Hal serupa juga terjadi pada rapat gubernur dengan wali kota, bupati, camat, dan lurah. Begitu rapat selesai, semua peserta meluber dari auditorium. Tidak ada sistem antre agar setiap orang bisa keluar dengan aman. Setelah itu, mereka berjubel menunggu di depan lift.
Sebelumnya, pengumuman keabsahan dua calon wakil gubernur Ahmad Riza Patria dan Nurmansjah Lubis dilakukan oleh Panitia Pemilihan Wakil Gubernur DPRD DKI Jakarta di ruangan tertutup. Wartawan terpaksa berdiri berdesakan dalam jumpa pers itu.
Jika di kalangan pejabat dan profesional sukar, apalagi di kalangan akar rumput. Warga masih gemar nongkrong di pinggir jalan. Ketika menunggu di halte bus, baru satu atau dua orang yang memilih berdiri beberapa meter dari kerumunan. Mayoritas masih berkumpul berdesakan.
Di sepanjang trotoar Jalan Wahid Hasyim, misalnya, para sopir taksi, bajaj, dan ojek daring kerap berkumpul sambil mengobrol sembari menunggu penumpang. Biasanya mengelingi pedagang makanan. Tidak satu pun mengenakan masker.
”Habisnya masa mau berdiam diri waktu menunggu penumpang. Akhirnya, ya, ngobrol-ngobrol. Dari dulu memang seperti itu budayanya,” kata Hariyono, salah satu sopir taksi.

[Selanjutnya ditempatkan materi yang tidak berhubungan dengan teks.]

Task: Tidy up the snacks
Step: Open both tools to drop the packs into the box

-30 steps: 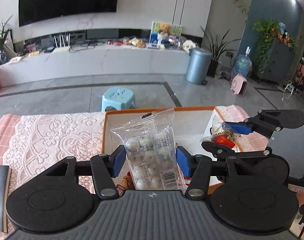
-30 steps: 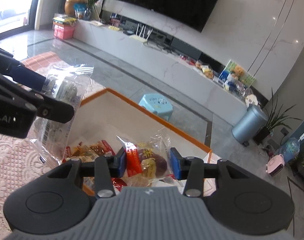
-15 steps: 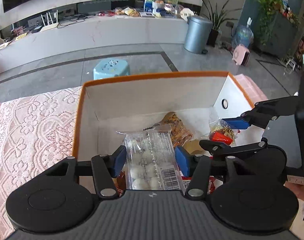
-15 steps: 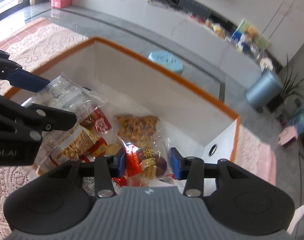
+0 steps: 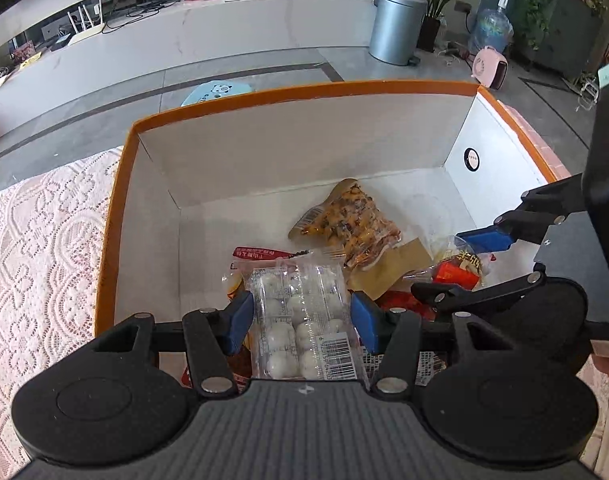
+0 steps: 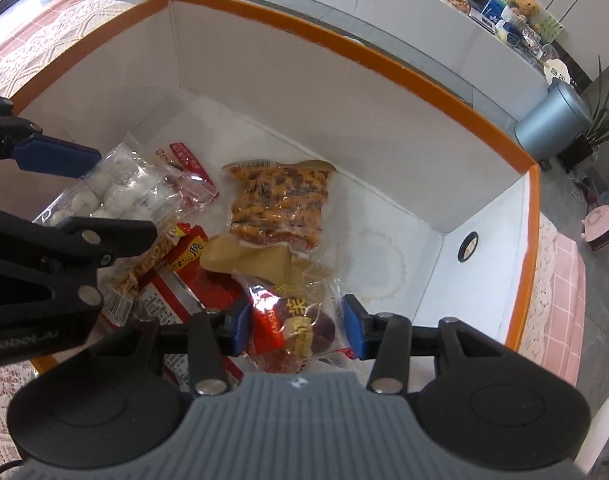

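Fingers [image 5: 300,320] grip egg pack [image 5: 304,320] — now lowered into box [image 5: 304,92]; right fingers [image 6: 296,326] opening.

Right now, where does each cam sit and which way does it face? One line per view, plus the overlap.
Left wrist: on the left gripper, angled steeply down into the orange-rimmed box; its own fingers flank the clear pack of white balls; the right gripper enters from the picture's right.
Right wrist: on the right gripper, also angled down into the box; jaws opening around the red and yellow snack packet; the left gripper shows at the picture's left.
Shared: box, both packs, the orange crunchy snack bag, grey bin.
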A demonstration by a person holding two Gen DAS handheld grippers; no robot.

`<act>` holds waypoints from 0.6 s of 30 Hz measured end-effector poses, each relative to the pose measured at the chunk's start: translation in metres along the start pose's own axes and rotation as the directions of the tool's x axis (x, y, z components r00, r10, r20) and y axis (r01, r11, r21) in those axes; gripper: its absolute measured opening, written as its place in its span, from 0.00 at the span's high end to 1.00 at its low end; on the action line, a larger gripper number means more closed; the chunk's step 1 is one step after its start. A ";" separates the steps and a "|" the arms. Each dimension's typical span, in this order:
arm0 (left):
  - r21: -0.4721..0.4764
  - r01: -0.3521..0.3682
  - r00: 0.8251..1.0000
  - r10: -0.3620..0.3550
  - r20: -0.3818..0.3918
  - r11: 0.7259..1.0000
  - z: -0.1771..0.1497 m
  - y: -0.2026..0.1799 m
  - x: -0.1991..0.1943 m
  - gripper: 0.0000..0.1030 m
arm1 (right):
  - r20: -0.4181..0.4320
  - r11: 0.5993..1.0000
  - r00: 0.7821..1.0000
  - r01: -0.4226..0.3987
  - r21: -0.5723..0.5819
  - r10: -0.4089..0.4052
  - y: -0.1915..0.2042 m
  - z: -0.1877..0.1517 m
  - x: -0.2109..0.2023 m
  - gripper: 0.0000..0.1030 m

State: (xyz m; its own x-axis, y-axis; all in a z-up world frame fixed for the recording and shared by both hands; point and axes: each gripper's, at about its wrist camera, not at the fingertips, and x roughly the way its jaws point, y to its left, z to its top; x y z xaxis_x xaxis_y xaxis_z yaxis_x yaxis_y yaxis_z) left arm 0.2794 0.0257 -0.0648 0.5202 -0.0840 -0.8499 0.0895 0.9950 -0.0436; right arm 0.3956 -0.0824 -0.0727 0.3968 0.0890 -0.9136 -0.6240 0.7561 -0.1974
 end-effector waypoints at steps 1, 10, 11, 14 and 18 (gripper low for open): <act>0.003 -0.004 1.000 0.004 -0.002 1.000 0.001 -0.001 0.000 0.40 | -0.002 1.000 1.000 0.001 -0.005 -0.001 0.000 0.001 -0.001 0.55; -0.007 -0.014 1.000 0.014 0.011 1.000 0.000 0.000 -0.010 0.31 | -0.023 1.000 1.000 0.015 -0.021 -0.016 0.004 0.001 -0.006 0.49; -0.006 -0.014 1.000 0.014 0.019 1.000 0.000 -0.001 -0.012 0.31 | -0.025 1.000 1.000 0.019 -0.023 -0.019 0.005 0.001 -0.007 0.48; -0.010 -0.016 0.999 0.017 0.042 1.000 0.000 0.001 -0.023 0.24 | -0.030 0.999 0.999 0.030 -0.020 -0.031 0.004 0.002 -0.010 0.45; -0.024 -0.010 0.997 0.011 0.071 1.000 -0.002 0.003 -0.040 0.18 | -0.034 0.999 0.999 0.032 -0.006 -0.033 0.002 0.004 -0.019 0.35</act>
State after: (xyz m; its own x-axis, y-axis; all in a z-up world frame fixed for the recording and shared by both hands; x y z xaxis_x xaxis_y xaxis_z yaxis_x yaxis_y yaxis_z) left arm 0.2573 0.0321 -0.0317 0.5802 -0.0765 -0.8109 0.0645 0.9968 -0.0478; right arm 0.3898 -0.0804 -0.0542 0.3936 0.0419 -0.9183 -0.6151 0.7543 -0.2293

Perlindungan dia adalah sebotol cairan disinfektan yang diberikan oleh perusahaan taksi tempatnya bekerja. Ia harus menyemprot tangannya ketika masuk taksi dan hendak mengemudi. Setiap kali selesai mengantar penumpang, jok juga disemprot.
Lurah Kebon Manggis Ibnu Fajar mengutarakan tantangan besar ialah menghadapi budaya nongkrong masyarakat. Mulai dari anak-anak hingga orang tua suka sekali mengobrol berkelompok.
Imbauan kepada ketua RT, RW, dan Pemberdayaan Kesejahteraan Keluarga harus dilakukan setiap hari. ”Orangtua kami minta menemani anak belajar dan bermain di rumah agar tidak perlu keluar,” ujarnya.